#### [WHAT IS BEING ASKED]
What is needed is the number of lines below that contain the word "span", with no other output.

#### [COLLECTED DATA]
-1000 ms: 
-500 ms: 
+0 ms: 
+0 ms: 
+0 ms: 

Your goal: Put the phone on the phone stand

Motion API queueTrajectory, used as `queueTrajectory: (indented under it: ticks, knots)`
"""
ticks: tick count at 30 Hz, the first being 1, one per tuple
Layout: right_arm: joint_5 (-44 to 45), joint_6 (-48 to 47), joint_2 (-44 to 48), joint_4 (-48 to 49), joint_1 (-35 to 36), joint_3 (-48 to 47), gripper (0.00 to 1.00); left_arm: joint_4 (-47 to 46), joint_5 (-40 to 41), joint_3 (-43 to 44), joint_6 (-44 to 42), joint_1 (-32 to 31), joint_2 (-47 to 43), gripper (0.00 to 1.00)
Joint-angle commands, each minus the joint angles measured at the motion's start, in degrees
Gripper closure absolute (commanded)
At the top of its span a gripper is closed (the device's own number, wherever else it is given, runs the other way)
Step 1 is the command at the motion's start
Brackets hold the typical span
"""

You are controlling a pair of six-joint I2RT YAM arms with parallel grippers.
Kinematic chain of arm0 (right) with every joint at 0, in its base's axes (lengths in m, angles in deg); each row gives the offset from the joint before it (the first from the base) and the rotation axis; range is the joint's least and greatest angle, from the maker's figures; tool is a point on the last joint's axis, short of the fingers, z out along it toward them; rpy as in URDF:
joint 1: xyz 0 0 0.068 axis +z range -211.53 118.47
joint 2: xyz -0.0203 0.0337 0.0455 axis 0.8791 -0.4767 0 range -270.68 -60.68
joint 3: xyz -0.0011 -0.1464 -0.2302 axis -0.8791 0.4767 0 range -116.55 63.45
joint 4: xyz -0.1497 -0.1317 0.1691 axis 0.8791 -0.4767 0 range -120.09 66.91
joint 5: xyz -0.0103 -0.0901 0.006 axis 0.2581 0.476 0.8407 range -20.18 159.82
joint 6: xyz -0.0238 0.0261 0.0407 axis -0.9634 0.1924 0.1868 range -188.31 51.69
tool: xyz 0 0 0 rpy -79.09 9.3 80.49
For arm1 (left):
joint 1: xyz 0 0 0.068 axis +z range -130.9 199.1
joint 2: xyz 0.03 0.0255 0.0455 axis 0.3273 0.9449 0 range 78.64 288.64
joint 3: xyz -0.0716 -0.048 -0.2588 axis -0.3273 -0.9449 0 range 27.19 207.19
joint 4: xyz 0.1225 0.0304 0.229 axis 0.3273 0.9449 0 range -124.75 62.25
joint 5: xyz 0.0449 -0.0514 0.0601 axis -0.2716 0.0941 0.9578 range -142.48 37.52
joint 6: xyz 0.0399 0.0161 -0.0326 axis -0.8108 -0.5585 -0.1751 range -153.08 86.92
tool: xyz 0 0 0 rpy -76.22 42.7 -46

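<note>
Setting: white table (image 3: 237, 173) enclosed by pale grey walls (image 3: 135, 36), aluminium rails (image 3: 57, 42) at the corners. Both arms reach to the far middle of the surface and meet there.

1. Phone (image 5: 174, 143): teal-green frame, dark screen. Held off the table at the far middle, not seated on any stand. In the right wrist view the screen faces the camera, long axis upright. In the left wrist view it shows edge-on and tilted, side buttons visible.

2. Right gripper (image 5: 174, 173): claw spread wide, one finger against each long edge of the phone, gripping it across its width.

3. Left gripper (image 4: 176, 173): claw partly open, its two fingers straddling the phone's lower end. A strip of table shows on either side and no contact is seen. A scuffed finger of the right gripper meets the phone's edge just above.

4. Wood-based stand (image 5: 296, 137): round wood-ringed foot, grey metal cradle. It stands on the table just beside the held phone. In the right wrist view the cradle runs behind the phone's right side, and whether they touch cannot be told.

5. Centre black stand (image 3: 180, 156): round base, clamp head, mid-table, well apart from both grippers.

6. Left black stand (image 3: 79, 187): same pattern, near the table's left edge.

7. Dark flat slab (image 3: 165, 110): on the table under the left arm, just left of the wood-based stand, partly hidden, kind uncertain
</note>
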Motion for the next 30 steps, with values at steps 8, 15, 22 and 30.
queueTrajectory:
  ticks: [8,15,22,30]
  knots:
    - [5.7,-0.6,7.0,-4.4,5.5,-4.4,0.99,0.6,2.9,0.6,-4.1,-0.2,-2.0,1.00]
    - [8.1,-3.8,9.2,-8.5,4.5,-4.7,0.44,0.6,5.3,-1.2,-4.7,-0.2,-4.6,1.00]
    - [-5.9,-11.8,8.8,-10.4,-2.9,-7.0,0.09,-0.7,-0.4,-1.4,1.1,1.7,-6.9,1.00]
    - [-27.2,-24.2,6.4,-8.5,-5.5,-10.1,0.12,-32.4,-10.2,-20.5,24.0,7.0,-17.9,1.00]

#### [EXERCISE RESULT]
2